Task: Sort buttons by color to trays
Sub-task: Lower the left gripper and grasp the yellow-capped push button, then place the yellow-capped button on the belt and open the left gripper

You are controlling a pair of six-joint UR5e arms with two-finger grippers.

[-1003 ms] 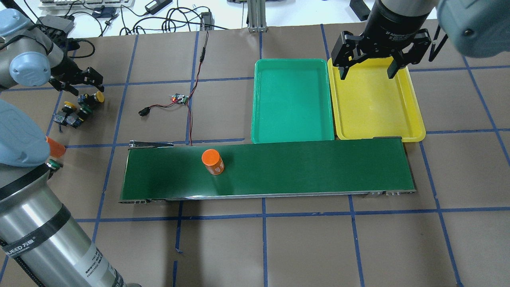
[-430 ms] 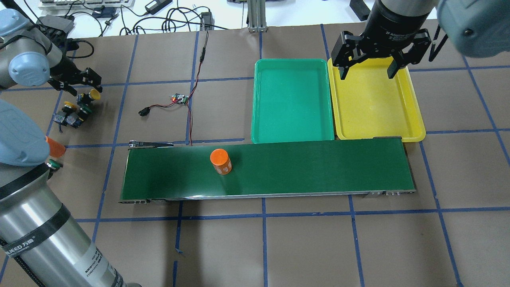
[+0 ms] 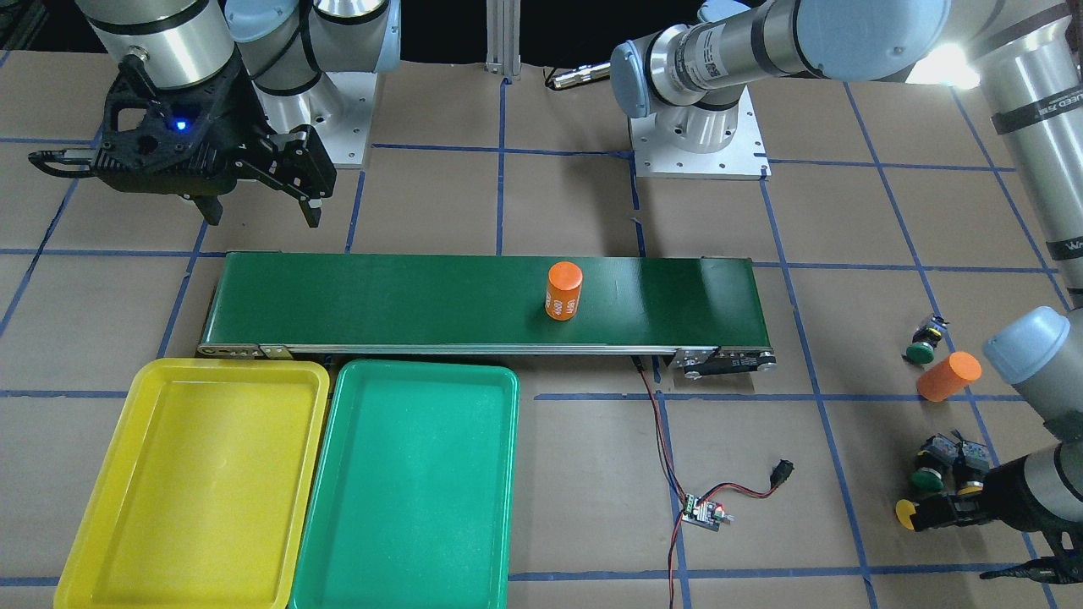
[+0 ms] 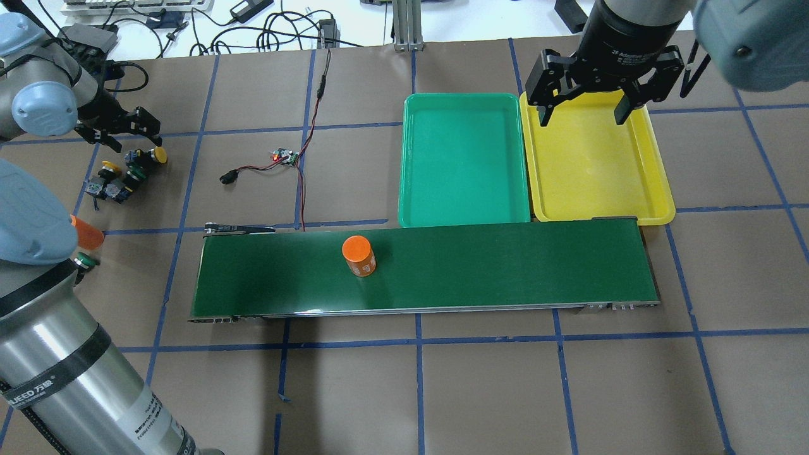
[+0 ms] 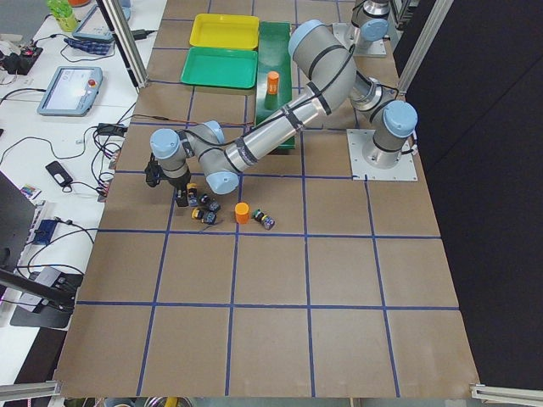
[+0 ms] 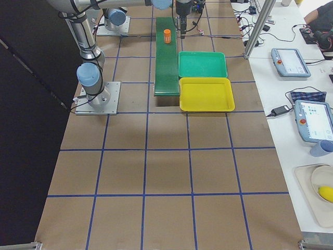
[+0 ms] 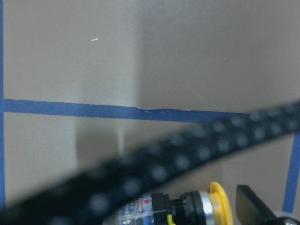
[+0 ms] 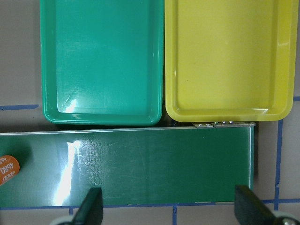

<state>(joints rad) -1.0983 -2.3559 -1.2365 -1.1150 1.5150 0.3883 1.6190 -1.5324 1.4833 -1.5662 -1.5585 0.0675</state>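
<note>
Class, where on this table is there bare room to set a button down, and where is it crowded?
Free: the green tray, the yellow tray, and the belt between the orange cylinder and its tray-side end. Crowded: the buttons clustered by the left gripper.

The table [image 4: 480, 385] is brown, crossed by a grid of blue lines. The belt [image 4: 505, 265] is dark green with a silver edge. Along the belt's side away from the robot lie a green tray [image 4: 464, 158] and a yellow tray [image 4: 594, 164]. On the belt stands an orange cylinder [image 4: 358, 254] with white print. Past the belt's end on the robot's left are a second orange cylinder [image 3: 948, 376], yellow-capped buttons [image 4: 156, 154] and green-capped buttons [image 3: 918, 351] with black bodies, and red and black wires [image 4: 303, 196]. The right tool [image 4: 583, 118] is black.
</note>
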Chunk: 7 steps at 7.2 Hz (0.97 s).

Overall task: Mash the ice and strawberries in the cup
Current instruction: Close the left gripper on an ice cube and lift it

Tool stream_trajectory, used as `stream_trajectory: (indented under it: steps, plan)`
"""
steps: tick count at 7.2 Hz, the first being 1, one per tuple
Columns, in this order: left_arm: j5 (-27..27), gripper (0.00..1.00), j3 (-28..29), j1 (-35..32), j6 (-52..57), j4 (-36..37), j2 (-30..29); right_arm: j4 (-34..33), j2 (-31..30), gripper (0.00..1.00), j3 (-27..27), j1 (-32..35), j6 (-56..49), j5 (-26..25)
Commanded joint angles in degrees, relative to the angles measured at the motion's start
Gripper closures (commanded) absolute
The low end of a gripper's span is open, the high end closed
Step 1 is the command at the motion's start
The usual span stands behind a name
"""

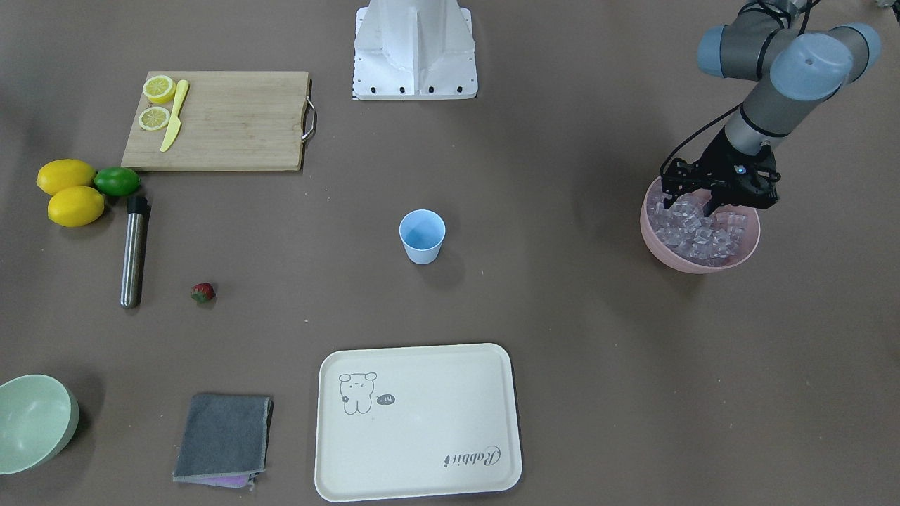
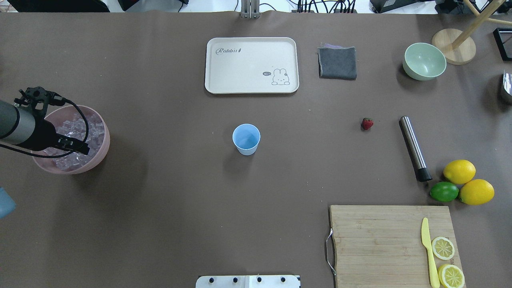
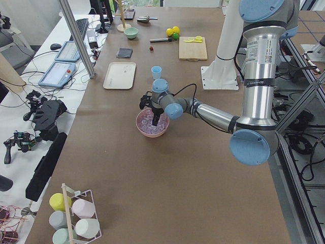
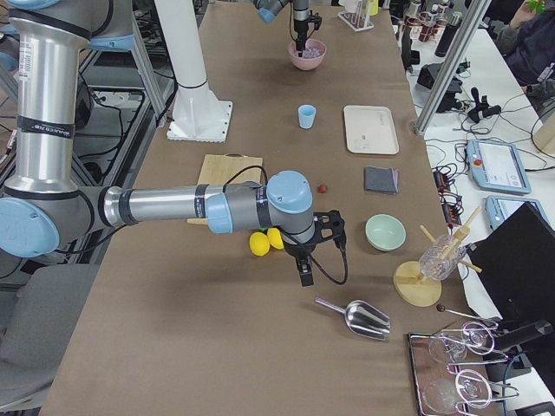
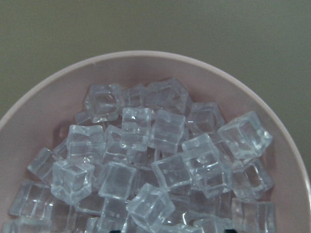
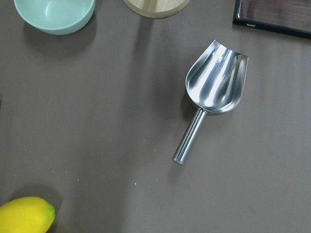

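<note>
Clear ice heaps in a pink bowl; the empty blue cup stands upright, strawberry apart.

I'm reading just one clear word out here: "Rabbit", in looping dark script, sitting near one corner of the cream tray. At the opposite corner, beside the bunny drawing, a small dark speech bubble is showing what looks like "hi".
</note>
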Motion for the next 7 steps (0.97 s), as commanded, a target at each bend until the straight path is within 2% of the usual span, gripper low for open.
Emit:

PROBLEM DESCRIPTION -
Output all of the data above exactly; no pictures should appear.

RESULT -
Task: Sort buttons by color to trays
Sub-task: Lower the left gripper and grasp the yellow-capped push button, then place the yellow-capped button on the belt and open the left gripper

You are controlling a pair of six-joint UR5e arms with two-finger grippers.

[-1003 ms] 
[-430 ms] 
[+0 ms] 
[+0 ms] 
[+0 ms] 
[+0 ms] 
[+0 ms] 
[+0 ms] 

<state>(joints rad) -1.0983 -2.3559 -1.2365 -1.1150 1.5150 0.3883 1.6190 -1.5324 1.4833 -1.5662 -1.5585 0.0675</state>
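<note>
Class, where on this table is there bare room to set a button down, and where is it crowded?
Free: the green tray, the yellow tray, and the belt between the orange cylinder and its tray-side end. Crowded: the buttons clustered by the left gripper.

The table [image 4: 480, 385] is brown, crossed by a grid of blue lines. The belt [image 4: 505, 265] is dark green with a silver edge. Along the belt's side away from the robot lie a green tray [image 4: 464, 158] and a yellow tray [image 4: 594, 164]. On the belt stands an orange cylinder [image 4: 358, 254] with white print. Past the belt's end on the robot's left are a second orange cylinder [image 3: 948, 376], yellow-capped buttons [image 4: 156, 154] and green-capped buttons [image 3: 918, 351] with black bodies, and red and black wires [image 4: 303, 196]. The right tool [image 4: 583, 118] is black.
</note>
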Chunk: 7 steps at 7.2 Hz (0.97 s).

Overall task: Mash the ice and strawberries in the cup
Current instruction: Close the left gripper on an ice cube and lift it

Tool stream_trajectory, used as `stream_trajectory: (indented under it: steps, plan)`
"""
steps: tick count at 7.2 Hz, the first being 1, one per tuple
Columns, in this order: left_arm: j5 (-27..27), gripper (0.00..1.00), j3 (-28..29), j1 (-35..32), j6 (-52..57), j4 (-36..37), j2 (-30..29); right_arm: j4 (-34..33), j2 (-31..30), gripper (0.00..1.00), j3 (-27..27), j1 (-32..35), j6 (-56..49), j5 (-26..25)
Commanded joint angles in degrees, relative to the angles measured at the motion's start
Gripper closures (commanded) absolute
The low end of a gripper's span is open, the high end closed
Step 1 is the command at the motion's start
The usual span stands behind a name
"""


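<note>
Clear ice heaps in a pink bowl; the empty blue cup stands upright, strawberry apart.

I'm reading just one clear word out here: "Rabbit", in looping dark script, sitting near one corner of the cream tray. At the opposite corner, beside the bunny drawing, a small dark speech bubble is showing what looks like "hi".
</note>
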Motion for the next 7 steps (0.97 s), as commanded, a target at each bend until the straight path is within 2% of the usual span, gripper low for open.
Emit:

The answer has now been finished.